As in The World Is Flat and his previous bestseller The Lexus and the Olive Tree, he explains the future we are facing through an illuminating account of recent events. He explains how 9/11, Hurricane Katrina, and the flattening of the world by the Internet, which has brought three billion new consumers onto the world stage, have combined to bring the climate and energy issues to main street. But they have not really gone down main street yet. Indeed, it is Friedman's view that we are not really having the green revolution that the press keeps touting, or, if we are, "it is the only revolution in history," he says, "where no one got hurt." No, to the contrary, argues Friedman, we're actually having a "green party." We have not even begun to be serious yet about the speed and scale of change that is required.
With all that in mind, Friedman lays out his argument that if we are going to avoid the worst disruptions looming before us as we enter the Energy-Climate Era, we are going to need several disruptive breakthroughs in the clean-technology sphere--disruptive in the transformational sense. He explores what enabled the disruptive breakthroughs that created the IT (Information Technology) revolution that flattened the world in information terms and then shows how a similar set of disruptive breakthroughs could spark the ET--Energy Technology--revolution. Time and again, though, Friedman shows why it is both necessary and desirous for America to lead this revolution--with the first green president, a green New Deal, and spurred by the Greenest Generation--and why meeting the green challenge of the twenty-first century could transform America every bit as meeting the Red challenge, that of Communism, did in the twentieth century.
Hot, Flat, and Crowded is classic Thomas L. Friedman--fearless, incisive, forward-looking, and rich in surprising common sense about the world we live in today.
The New York Times - David G. Victor
The litany of dangers has been told many times before, but Mr. Friedman's voice is compelling and will be widely heard…Heads will be nodding across airport lounges, as readers absorb Mr. Friedman's common sense about how America and the world are dangerously addicted to cheap fossil fuels while we recklessly use the atmosphere as a dumping ground for carbon dioxide.

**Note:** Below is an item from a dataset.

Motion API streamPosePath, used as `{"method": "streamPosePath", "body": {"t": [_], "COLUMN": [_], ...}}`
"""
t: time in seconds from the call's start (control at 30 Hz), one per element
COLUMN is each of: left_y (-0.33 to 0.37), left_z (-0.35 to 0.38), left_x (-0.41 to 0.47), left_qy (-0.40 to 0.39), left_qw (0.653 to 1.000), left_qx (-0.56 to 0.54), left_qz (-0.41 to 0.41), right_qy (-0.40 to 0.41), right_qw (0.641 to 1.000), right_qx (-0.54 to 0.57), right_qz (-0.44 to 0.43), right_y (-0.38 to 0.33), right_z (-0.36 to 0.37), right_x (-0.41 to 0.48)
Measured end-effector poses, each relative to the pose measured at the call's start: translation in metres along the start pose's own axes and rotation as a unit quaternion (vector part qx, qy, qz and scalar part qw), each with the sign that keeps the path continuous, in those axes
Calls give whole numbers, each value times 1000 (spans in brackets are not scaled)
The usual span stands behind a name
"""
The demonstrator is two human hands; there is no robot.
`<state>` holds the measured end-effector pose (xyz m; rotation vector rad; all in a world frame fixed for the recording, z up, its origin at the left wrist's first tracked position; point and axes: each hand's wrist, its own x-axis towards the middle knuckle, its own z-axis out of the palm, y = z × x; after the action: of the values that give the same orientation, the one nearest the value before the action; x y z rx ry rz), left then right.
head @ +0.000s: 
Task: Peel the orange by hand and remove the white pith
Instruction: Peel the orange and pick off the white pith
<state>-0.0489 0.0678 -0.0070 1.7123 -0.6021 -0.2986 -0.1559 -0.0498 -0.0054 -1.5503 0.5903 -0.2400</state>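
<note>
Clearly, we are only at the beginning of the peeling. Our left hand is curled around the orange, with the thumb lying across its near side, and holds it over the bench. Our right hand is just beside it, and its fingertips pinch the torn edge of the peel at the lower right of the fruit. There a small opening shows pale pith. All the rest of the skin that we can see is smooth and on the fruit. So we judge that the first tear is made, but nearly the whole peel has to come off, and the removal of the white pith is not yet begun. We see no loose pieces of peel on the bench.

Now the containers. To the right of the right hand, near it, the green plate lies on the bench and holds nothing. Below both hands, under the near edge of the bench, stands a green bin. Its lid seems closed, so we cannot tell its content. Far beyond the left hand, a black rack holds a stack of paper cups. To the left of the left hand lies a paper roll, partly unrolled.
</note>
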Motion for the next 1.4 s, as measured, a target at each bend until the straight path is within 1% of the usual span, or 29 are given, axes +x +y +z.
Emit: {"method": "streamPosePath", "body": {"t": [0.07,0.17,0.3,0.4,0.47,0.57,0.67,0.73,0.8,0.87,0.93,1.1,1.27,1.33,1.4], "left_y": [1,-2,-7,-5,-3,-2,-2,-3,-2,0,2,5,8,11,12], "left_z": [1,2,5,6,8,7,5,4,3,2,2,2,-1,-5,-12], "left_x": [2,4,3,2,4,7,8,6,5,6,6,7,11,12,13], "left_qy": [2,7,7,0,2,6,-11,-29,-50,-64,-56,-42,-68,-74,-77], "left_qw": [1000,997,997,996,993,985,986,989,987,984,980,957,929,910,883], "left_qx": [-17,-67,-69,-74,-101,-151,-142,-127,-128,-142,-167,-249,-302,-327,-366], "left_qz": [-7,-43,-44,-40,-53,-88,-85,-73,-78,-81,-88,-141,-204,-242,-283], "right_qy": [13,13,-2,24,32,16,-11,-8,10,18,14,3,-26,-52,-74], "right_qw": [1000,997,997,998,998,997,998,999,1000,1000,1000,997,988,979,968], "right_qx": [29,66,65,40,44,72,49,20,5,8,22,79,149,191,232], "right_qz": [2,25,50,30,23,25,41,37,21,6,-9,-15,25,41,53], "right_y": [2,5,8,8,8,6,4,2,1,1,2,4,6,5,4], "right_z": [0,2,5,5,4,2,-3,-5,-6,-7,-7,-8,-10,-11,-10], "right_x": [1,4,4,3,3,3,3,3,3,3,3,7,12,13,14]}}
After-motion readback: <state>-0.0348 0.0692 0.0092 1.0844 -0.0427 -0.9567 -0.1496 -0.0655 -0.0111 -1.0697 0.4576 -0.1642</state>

The Washington Post - Joseph S. Nye Jr.
Like it or not, we need Tom Friedman. The peripatetic columnist has made himself a major interpreter of the confusing world we inhabit. He travels to the farthest reaches, interviews everyone from peasants to chief executives and expresses big ideas in clear and memorable prose. While pettifogging academics (a select few of whom he favors) complain that his catchy phrases and anecdotes sometimes obscure deeper analysis, by and large Friedman gets the big issues right.
Publishers Weekly
Pulitzer Prize-winning New York Times columnist Friedman (The World Is Flat) is still an unrepentant guru of globalism, despite the looming economic crisis attributable, in Friendman's view, to the U.S. having become a "subprime nation that thinks it can just borrow its way to prosperity." Friedman covers familiar territory (the need for alternate energy, conservation measures, recycling, energy efficiency, etc.) as a build-up to his main thesis: the U.S. market is the "most effective and prolific system for transformational innovation.... There is only one thing bigger than Mother Nature and that is Father Profit." While he remains ostensibly a proponent of the free market, he does not flinch from using the government to create conditions favorable to investment, such as setting a "floor price for crude oil or gasoline," and imposing a new gasoline tax ($5-$10 per gallon) in order to make investment in green technologies attractive to venture capitalists: "America needs an energy technology bubble just like the information technology bubble." To make such draconian measures palatable, Friedman poses a national competition to "outgreen" China, modeled on Kennedy's proposal to beat the Soviets to the moon, a race that required a country-wide mobilization comparable to the WWII war effort. Recognizing the looming threat of "petrodicatorship" and U.S. dependence on imported oil, this warning salvo presents a stirring and far-darker vision than Friedman's earlier books.
Copyright © Reed Business Information, a division of Reed Elsevier Inc. All rights reserved.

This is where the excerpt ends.